Longitudinal 6‐minute walk distance (mean ± standard error of the mean) and loss of ambulation over 3 years. (A) Eteplirsen‐treated patients experience slower disease progression than matched historical controls. Disease progression trajectory is shown for steroid‐treated historical controls, ≥7 years old amenable to exon 51 skipping (n = 13) and eteplirsen‐treated patients (n = 12).
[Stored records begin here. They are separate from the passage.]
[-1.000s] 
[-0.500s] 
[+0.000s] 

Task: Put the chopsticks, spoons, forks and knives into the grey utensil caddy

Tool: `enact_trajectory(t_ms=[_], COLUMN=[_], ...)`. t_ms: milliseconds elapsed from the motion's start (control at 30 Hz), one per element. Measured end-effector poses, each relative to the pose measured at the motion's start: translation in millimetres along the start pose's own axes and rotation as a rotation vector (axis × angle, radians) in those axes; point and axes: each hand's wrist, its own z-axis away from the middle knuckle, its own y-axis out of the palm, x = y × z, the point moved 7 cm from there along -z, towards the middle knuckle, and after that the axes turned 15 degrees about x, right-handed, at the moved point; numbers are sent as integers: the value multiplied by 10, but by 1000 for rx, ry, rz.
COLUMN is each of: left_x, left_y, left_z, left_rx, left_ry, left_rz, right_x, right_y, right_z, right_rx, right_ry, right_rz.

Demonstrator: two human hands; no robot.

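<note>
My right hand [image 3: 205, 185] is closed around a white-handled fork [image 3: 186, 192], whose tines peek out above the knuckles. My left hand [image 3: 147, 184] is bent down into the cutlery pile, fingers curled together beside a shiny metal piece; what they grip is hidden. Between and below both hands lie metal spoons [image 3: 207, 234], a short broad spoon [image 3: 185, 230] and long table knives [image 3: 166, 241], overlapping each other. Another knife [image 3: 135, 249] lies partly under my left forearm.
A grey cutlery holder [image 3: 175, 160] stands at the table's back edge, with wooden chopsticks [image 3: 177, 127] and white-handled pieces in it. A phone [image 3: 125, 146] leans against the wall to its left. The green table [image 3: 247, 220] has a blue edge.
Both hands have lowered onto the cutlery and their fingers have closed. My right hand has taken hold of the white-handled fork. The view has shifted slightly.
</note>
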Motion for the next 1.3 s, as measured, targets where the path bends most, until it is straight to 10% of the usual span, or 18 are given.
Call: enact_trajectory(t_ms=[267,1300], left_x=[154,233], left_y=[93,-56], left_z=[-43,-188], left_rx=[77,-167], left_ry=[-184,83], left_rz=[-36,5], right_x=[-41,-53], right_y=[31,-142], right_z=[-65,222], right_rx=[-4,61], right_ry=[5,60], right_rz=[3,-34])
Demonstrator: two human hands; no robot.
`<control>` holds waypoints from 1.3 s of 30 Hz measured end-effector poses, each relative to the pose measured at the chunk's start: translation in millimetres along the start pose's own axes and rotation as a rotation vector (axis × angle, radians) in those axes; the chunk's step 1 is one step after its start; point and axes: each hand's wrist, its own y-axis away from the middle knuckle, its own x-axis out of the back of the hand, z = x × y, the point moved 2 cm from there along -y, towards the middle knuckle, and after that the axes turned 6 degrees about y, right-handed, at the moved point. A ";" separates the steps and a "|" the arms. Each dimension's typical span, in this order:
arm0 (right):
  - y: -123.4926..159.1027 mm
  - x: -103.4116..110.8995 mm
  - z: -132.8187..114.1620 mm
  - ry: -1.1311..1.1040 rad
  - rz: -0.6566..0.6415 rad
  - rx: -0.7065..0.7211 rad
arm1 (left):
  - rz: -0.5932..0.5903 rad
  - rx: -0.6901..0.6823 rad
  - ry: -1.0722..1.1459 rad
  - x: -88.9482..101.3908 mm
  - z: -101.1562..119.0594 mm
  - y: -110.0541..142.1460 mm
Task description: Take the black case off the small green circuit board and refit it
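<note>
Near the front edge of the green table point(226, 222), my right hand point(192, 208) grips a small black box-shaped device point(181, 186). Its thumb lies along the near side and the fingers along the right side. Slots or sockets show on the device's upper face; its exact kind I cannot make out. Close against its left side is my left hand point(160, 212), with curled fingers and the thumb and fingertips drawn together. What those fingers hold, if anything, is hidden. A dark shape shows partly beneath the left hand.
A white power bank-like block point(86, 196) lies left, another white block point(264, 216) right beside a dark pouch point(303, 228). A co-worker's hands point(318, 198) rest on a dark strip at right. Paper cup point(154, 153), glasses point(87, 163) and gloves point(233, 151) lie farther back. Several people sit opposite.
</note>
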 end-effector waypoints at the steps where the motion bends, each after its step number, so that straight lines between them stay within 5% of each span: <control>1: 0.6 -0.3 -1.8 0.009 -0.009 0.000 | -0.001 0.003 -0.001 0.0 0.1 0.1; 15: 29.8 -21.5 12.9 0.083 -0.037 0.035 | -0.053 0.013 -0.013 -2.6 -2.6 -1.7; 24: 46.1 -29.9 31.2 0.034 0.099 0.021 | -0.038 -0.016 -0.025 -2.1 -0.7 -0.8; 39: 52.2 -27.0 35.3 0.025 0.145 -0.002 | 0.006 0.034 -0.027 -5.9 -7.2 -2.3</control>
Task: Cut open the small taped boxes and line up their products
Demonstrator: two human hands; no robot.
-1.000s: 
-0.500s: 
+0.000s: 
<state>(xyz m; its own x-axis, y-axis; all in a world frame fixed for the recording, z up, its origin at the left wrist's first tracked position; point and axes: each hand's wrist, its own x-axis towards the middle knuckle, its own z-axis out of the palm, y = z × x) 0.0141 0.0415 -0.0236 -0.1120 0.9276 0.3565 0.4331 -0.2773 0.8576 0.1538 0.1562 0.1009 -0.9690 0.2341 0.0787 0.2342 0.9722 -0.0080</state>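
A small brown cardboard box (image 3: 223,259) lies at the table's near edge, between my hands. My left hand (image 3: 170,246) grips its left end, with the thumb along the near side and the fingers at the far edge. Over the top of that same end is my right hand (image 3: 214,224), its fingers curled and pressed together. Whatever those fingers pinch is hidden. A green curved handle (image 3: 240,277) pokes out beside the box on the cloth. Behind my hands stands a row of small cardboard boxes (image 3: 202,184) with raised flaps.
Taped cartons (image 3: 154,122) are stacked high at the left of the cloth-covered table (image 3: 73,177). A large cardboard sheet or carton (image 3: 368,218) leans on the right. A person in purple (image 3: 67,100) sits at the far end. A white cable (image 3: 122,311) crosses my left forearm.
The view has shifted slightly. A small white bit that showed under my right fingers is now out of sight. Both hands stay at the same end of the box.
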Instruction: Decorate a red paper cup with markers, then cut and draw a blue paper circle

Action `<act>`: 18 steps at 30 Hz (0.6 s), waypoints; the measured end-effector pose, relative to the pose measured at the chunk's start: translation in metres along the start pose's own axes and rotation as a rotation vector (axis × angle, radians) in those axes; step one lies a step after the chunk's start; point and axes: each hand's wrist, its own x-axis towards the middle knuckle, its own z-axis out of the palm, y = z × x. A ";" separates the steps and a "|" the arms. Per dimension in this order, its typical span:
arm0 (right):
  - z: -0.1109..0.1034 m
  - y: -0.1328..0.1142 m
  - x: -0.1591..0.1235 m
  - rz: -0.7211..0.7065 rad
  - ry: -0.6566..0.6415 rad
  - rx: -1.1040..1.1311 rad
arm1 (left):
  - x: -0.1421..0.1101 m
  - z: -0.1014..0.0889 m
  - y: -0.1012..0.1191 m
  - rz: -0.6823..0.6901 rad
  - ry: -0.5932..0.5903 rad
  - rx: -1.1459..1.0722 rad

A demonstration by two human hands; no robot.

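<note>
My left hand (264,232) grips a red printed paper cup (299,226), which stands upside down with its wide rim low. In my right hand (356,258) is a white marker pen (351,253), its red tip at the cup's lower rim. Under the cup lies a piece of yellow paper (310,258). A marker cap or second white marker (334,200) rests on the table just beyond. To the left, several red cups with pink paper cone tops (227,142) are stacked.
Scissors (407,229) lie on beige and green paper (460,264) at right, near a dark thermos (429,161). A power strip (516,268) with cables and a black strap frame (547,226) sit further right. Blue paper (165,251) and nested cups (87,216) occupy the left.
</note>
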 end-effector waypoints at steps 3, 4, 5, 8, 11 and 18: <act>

Baseline characteristics for eteplirsen‐treated patients and those of the matched historical controls amenable to exon 51 skipping were comparable on mean age (difference of <0.1 years) and mean baseline 6‐Minute Walk Test (6MWT; difference of <6m). The distance lost on the 6MWT was 151m less over 3 years compared to historical controls age‐matched and amenable to skipping exon 51. (B) Historical control populations experience greater loss of ambulation over a 36‐month period than eteplirsen‐treated patients. (C) Individual patient data showed relative stabilization over time in eteplirsen‐treated patients compared to matched historical controls. Individual performance on 6MWT in eteplirsen‐treated patients is compared to historical controls. y.o. = years old.

Figure 5

Stability of respiratory muscle function as assessed by pulmonary function testing (mean ± standard error of the mean). Observed percentage of predicted (% Pred) maximum expiratory pressure (MEP), maximum inspiratory pressure (MIP), and forced vital capacity (FVC) demonstrate relative stability of respiratory muscle strength in all patients over >3 years of treatment with eteplirsen. % Pred MEP, MIP, and FVC at month 36 were 74.3, 89.5, and 91.9, respectively. BL = baseline.